**Work instructions:** Nothing but text lines should be duplicated: start with the first line of the listing below and stop after the line holding "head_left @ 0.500", omitting pictures.

BEGIN

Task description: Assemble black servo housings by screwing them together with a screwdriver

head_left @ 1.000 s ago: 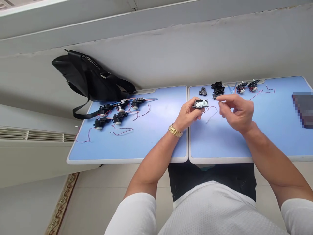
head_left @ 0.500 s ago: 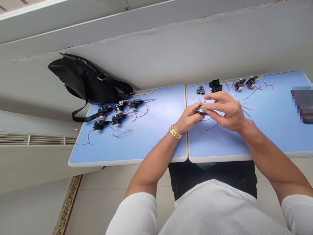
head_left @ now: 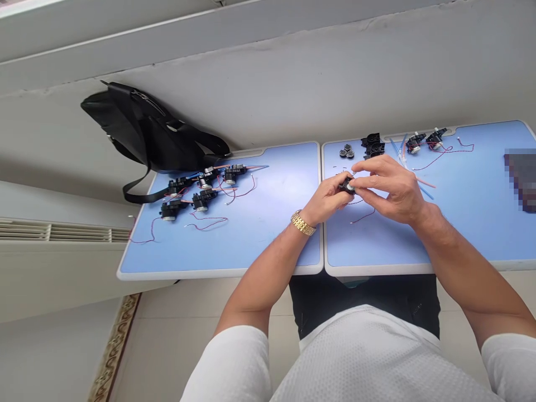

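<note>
Fingers of the left hand (head_left: 322, 202) wrapped about a small black housing (head_left: 345, 183), thumb on the near side, gripping. Fingers of the right hand (head_left: 393, 190) gathered from the opposite side, thumb and one finger at a round white part (head_left: 350, 187) on the housing; cannot tell whether pinching or only pressing. Another right finger stretched past the housing, tip apart from it.

Housing over the right table (head_left: 377, 245), just right of the seam (head_left: 322, 245) with the left table (head_left: 251, 245), between near edge and far rim. Wide blue stretch from hands to near edge, with a thin red wire (head_left: 363, 219) curving across part of it. Ample room leftward too, as far as five wired black assemblies (head_left: 205, 196) and, behind those, a black bag (head_left: 142, 134) at the far corner against the wall (head_left: 272, 95). Tighter beyond the fingertips: tiny bits (head_left: 340, 168) too small to tell, then three round black pieces (head_left: 343, 153) and some black shells (head_left: 373, 148) near the far rim. Blue and orange strips (head_left: 402, 158) crossed just beside the right knuckles; two more assemblies (head_left: 416, 140) along the far rim; a pixelated dark patch (head_left: 521, 181) at the right of the view.

Both arms reaching forward over the near edges, converging on the housing. Left forearm (head_left: 268, 268) slanting in beside the seam, wrist nearly straight under a gold watch (head_left: 302, 223). Right forearm (head_left: 460, 262) slanting leftward, back of the hand upward, fingers pointing left.
</note>
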The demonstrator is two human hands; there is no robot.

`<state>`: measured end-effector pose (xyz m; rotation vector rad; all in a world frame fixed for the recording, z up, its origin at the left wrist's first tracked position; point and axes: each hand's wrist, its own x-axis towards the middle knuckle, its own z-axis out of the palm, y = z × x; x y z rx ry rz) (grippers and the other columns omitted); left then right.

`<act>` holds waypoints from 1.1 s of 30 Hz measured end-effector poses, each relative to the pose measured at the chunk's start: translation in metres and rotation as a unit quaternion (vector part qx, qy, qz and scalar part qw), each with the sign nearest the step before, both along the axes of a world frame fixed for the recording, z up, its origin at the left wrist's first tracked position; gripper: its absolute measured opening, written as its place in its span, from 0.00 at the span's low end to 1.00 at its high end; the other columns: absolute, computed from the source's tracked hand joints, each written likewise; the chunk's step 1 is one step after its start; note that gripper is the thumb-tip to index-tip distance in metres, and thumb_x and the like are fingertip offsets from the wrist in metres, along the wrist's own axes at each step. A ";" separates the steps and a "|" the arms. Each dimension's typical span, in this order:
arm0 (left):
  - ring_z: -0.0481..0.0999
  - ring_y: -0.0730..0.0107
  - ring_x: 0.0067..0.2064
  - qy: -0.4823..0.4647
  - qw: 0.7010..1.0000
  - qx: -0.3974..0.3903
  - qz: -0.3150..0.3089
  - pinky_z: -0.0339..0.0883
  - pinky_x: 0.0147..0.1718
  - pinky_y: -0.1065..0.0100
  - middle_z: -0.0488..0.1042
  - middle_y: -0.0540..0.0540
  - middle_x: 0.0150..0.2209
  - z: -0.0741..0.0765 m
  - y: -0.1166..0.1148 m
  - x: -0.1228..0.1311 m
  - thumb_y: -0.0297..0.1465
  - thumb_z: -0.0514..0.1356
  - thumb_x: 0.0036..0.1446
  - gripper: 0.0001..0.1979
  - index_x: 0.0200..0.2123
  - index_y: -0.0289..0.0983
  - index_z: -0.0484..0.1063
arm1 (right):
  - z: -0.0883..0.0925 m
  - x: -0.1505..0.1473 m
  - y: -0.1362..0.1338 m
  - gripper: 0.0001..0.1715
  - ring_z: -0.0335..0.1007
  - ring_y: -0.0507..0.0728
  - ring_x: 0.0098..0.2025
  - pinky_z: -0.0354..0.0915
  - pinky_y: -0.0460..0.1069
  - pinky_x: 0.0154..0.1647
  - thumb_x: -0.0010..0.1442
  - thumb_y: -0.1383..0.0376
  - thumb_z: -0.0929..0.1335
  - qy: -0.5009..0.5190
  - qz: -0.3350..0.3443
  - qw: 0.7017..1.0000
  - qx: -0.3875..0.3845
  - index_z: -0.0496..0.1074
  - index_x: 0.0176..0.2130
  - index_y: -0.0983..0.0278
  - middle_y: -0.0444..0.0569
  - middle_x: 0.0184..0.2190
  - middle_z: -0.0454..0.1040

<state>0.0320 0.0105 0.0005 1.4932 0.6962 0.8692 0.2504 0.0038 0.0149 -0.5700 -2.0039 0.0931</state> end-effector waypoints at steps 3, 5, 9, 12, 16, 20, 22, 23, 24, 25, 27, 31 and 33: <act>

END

**Written solution:**
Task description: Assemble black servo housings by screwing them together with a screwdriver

head_left @ 1.000 s ago: 
head_left @ 0.500 s ago: 

No more output is required for the exercise.